▶ EXCERPTED RECORDS:
########
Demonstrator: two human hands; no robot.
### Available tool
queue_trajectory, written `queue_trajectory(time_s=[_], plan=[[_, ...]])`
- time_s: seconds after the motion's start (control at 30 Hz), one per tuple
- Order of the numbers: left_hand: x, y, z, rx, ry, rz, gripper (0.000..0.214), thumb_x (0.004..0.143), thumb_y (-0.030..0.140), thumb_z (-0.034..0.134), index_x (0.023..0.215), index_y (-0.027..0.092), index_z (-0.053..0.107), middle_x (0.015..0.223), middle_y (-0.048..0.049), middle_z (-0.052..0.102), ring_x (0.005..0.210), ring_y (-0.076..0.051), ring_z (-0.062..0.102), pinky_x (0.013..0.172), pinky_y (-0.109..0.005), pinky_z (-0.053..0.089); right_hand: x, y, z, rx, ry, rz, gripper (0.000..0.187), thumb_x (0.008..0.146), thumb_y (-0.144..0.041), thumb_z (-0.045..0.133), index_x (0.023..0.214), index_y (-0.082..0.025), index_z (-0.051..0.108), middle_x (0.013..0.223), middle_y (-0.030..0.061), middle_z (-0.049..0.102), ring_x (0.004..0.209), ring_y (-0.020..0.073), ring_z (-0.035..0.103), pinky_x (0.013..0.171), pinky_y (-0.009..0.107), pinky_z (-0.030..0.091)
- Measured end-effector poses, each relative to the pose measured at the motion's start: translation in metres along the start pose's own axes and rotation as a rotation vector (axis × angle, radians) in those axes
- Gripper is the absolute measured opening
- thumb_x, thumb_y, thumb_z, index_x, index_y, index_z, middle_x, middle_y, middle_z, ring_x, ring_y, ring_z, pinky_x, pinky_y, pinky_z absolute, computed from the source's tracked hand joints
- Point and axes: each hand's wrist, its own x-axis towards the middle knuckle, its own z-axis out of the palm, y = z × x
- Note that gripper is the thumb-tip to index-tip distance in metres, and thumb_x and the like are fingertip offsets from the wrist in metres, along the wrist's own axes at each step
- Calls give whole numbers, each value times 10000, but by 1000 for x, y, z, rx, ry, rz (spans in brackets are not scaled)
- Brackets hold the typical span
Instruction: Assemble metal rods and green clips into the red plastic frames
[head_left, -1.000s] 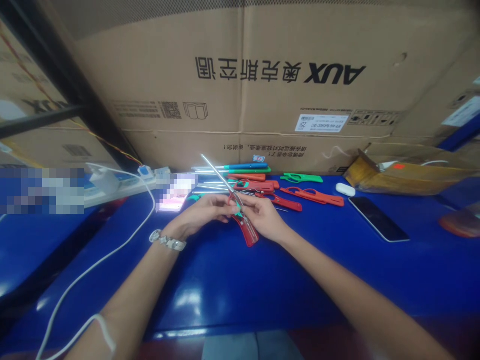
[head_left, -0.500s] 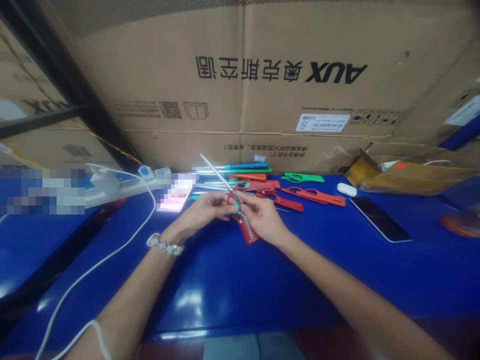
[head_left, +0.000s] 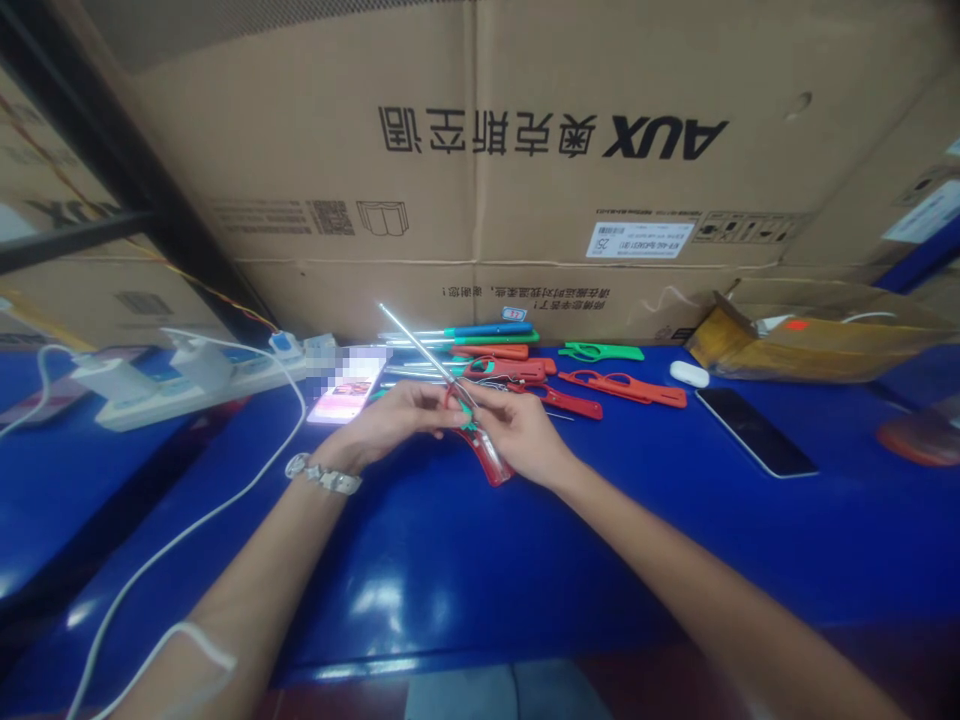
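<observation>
Between my hands is a long-nose lighter (head_left: 491,465) with a red handle shell, a green part near its middle and a clear insert. Its thin metal tube (head_left: 412,338) points up and to the left. My left hand (head_left: 401,415) pinches it around the red loop and the green part. My right hand (head_left: 525,430) grips it from the right, fingertips close to the left ones. Just behind, several long-nose lighters (head_left: 495,331) with blue, green and red handles lie piled, tubes toward the left. My fingers hide part of the lighter's inside.
Red handle shells (head_left: 630,388) and a green shell (head_left: 600,351) lie right of the pile. Further right are a phone (head_left: 757,432), a white case (head_left: 688,374) and a taped carton (head_left: 810,340). At left are a lit phone (head_left: 341,395), a power strip (head_left: 172,398) and a white cable (head_left: 187,535).
The whole view has shifted slightly, so everything sits a little further left. Both hands keep hold of the lighter, in nearly the same pose.
</observation>
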Motion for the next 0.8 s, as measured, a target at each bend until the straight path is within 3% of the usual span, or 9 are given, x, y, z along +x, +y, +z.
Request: queue_trajectory(time_s=[0.3, 0.57, 0.7, 0.8], plan=[[1, -8, -2, 15, 0, -13, 173, 716, 311, 790, 793, 179, 711, 746, 6, 627, 650, -101, 537, 574, -206, 451, -2, -1, -4, -42, -38, 5, 434, 912, -210, 541, 1341, -232, 599, 1219, 23, 711, 1160, 270, 658, 1039, 519, 495], [2, -3, 2, 96, -15, 17, 239, 755, 376, 762, 881, 173, 745, 857, -41, 693, 758, -147, 608, 647, -256, 521, 2, 2, 5, 291, 87, 155, 431, 767, -380, 749, 1152, -188, 727, 1138, 63, 743, 1068, 284, 707, 979, 459, 556], [4, -8, 9, 34, 62, 45, 273, 728, 375, 786, 865, 148, 720, 852, -46, 683, 753, -150, 620, 642, -269, 537, 6, 7, 8, 381, 186, 160, 479, 683, -445, 810, 1081, -188, 745, 1087, 79, 760, 1056, 291, 712, 972, 461, 560], [1, -11, 20, -55, 239, 74, 366, 688, 368, 826, 934, 146, 672, 891, -35, 658, 749, -145, 630, 661, -292, 561, 7, 11, 8, 384, 271, 146, 471, 688, -436, 805, 1075, -178, 737, 1105, 93, 755, 1061, 288, 708, 972, 450, 559]])
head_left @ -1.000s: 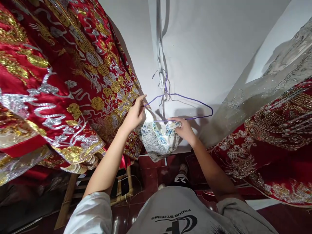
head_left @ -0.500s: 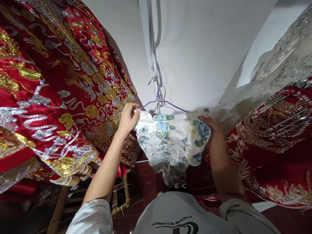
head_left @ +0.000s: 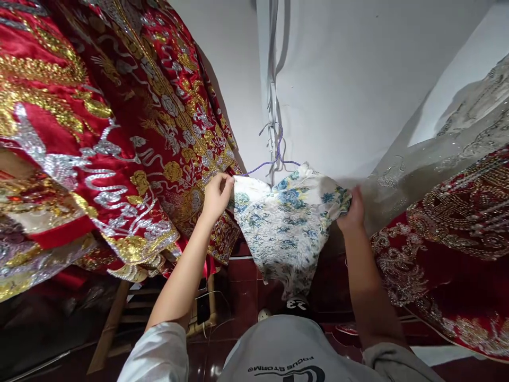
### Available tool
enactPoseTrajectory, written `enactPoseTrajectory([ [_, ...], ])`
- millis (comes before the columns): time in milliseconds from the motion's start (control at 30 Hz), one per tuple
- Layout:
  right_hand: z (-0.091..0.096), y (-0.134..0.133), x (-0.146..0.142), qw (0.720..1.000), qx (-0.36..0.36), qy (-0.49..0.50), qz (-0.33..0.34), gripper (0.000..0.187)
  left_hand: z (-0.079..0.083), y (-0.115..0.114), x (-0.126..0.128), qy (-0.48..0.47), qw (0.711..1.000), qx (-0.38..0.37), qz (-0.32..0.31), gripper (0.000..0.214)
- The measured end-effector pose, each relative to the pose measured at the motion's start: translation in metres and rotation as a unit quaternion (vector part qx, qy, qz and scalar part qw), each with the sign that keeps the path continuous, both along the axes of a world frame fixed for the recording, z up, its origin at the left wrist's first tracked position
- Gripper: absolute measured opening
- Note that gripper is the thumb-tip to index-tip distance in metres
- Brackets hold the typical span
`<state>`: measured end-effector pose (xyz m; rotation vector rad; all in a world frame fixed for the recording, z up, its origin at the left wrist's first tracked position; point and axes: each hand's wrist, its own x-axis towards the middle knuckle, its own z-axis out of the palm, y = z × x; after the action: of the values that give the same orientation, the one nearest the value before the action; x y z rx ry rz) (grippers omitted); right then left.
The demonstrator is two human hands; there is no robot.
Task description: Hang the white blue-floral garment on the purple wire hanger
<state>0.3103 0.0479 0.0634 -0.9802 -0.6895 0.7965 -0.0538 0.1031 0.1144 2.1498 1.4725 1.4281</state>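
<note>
A white blouse (head_left: 288, 223) with blue and green flowers hangs in front of me on a thin purple hanger (head_left: 279, 154). Its gathered body narrows toward the bottom. My left hand (head_left: 218, 193) pinches the garment's upper left corner between thumb and fingers. At the other side, my right hand (head_left: 353, 209) is closed on the edge of the short sleeve, holding it out to the right. The hanger's hook shows above the neckline, in front of pale straps hanging on the wall; most of its right arm is hidden by the cloth.
Red robes with gold and silver embroidery (head_left: 159, 122) hang close on the left. To the right are a beaded dark red gown (head_left: 445, 265) and a sheer silvery dress (head_left: 473, 127). Below stands a wooden stool or chair (head_left: 109, 323) on a red tiled floor (head_left: 240, 297).
The blouse's neckline has risen and spread over the hanger's right arm, which was bare before. My right hand has shifted to the sleeve edge. The view has turned slightly left.
</note>
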Motion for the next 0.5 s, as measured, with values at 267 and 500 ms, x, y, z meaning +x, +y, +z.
enactPoseTrajectory([
  [267, 0.036, -0.028, -0.004, 0.987, 0.048, 0.029, -0.152, 0.046, 0.068, 0.012, 0.048, 0.113, 0.983, 0.108, -0.098, 0.030],
  [500, 0.001, -0.116, -0.046, 0.942, 0.063, -0.065, 0.322, 0.063, -0.010, 0.019, 0.062, 0.024, 0.990, 0.132, -0.049, 0.033],
])
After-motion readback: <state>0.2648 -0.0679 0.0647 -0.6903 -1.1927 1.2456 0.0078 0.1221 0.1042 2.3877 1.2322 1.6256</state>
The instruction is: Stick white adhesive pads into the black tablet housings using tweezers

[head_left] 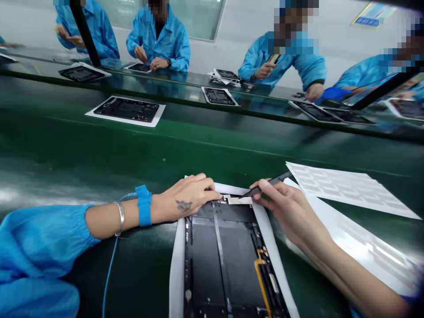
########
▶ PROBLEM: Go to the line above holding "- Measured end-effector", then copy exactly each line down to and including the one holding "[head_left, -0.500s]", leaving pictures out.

▶ SOLUTION FOR THIS PROBLEM:
- Measured end-effector poses, each relative to the pose measured at the motion's start: translation in metres along the start pose's own axes and rotation as a rotation vector (axis × angle, radians) in those axes
- Gripper is the absolute measured opening
- thumb_x, thumb_y, thumb_z, index_x, index_y, index_z, middle_x, middle_y, middle_z, ring_x, ring_y, ring_z, pinky_x, pinky_y, pinky_z absolute, computed from the source's tracked hand joints
- Point and axes: each hand's wrist, its own x-axis towards the middle knuckle, its own z-axis out of the palm, y = z × x
- Note that gripper is the thumb-tip to index-tip distance in metres, and thumb_x and the like are fingertip offsets from the wrist in metres, along the wrist's own axes at each step
- Calls give whole numbers, each value times 10000, but by 1000 for x, y, z, rx, ry, rz (spans in brackets are not scaled)
- Brackets hold the typical span
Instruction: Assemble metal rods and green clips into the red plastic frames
[head_left, -1.000s] 
[head_left, -0.500s] 

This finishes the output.